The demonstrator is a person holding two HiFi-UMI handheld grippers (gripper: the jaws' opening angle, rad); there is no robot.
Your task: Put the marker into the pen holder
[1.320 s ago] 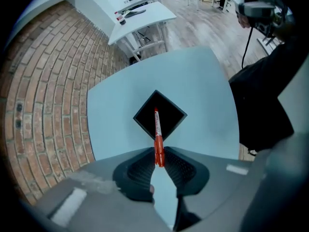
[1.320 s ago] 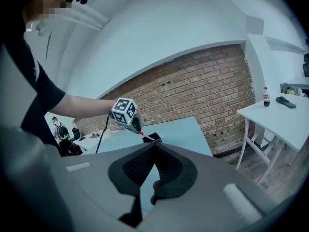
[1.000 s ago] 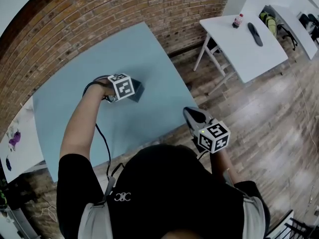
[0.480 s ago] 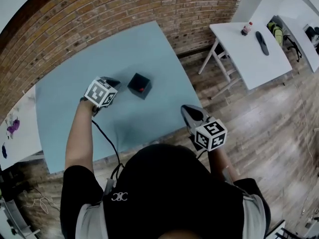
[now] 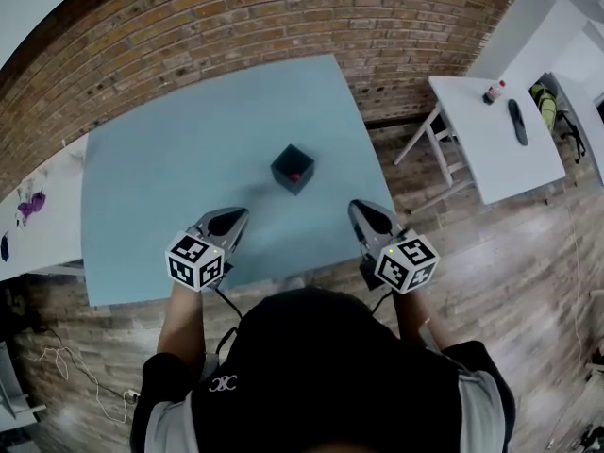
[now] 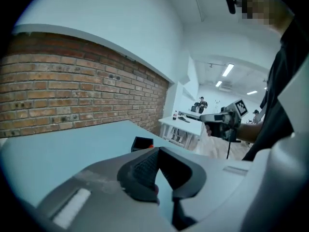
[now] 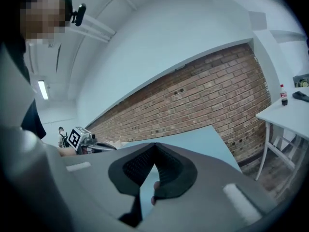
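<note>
The black square pen holder (image 5: pixel 293 169) stands upright near the middle of the blue table (image 5: pixel 170 159). A red marker end (image 5: pixel 295 176) shows inside it. In the left gripper view the holder (image 6: pixel 142 143) lies ahead of the jaws, apart from them. My left gripper (image 5: pixel 229 221) hovers over the table's near edge, left of the holder, shut with nothing between its pads (image 6: pixel 157 151). My right gripper (image 5: pixel 366 217) hangs off the table's near right corner, shut and empty (image 7: pixel 154 145). Each gripper sees the other: the right one (image 6: pixel 212 119), the left one (image 7: pixel 99 146).
A brick wall (image 5: pixel 236 17) runs behind the table. A white side table (image 5: pixel 491 135) at the right carries a bottle (image 5: pixel 490 92) and a dark object (image 5: pixel 517 121). Another white surface (image 5: pixel 38 225) with paint stains lies at the left. A cable (image 5: pixel 231 305) trails from the left gripper.
The left gripper has drawn back from over the pen holder to the table's near edge and its jaws have shut. The holder now stands uncovered with the red marker inside. The right gripper has hardly moved.
</note>
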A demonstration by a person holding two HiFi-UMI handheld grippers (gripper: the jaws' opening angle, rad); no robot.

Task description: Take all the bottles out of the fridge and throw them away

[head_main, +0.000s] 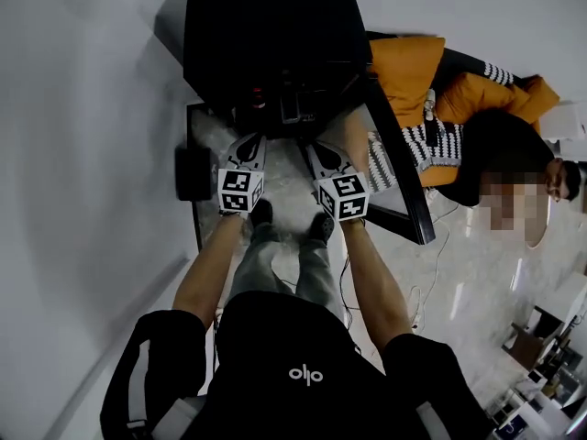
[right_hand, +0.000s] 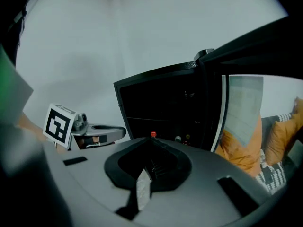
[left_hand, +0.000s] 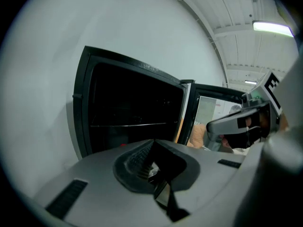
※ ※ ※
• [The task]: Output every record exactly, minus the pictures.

• [Reply to the task]:
The demonstrator is a person holding two HiFi-UMI handheld grippers (gripper: the jaws' opening angle, rad); there is no robot.
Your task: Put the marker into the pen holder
[1.320 s ago] 
[1.320 s ago] 
[1.000 s ago] 
[0.480 s ago] 
[now] 
[now] 
[now] 
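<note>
The black square pen holder (image 5: pixel 293 169) stands upright near the middle of the blue table (image 5: pixel 170 159). A red marker end (image 5: pixel 295 176) shows inside it. In the left gripper view the holder (image 6: pixel 142 143) lies ahead of the jaws, apart from them. My left gripper (image 5: pixel 229 221) hovers over the table's near edge, left of the holder, shut with nothing between its pads (image 6: pixel 157 151). My right gripper (image 5: pixel 366 217) hangs off the table's near right corner, shut and empty (image 7: pixel 154 145). Each gripper sees the other: the right one (image 6: pixel 212 119), the left one (image 7: pixel 99 146).
A brick wall (image 5: pixel 236 17) runs behind the table. A white side table (image 5: pixel 491 135) at the right carries a bottle (image 5: pixel 490 92) and a dark object (image 5: pixel 517 121). Another white surface (image 5: pixel 38 225) with paint stains lies at the left. A cable (image 5: pixel 231 305) trails from the left gripper.
The left gripper has drawn back from over the pen holder to the table's near edge and its jaws have shut. The holder now stands uncovered with the red marker inside. The right gripper has hardly moved.
</note>
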A demonstration by a person holding two HiFi-UMI handheld grippers (gripper: the jaws' opening angle, rad); no robot.

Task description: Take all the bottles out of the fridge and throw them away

[head_main, +0.000s] 
[right_hand, +0.000s] 
[left_hand, +0.000s] 

No further output remains.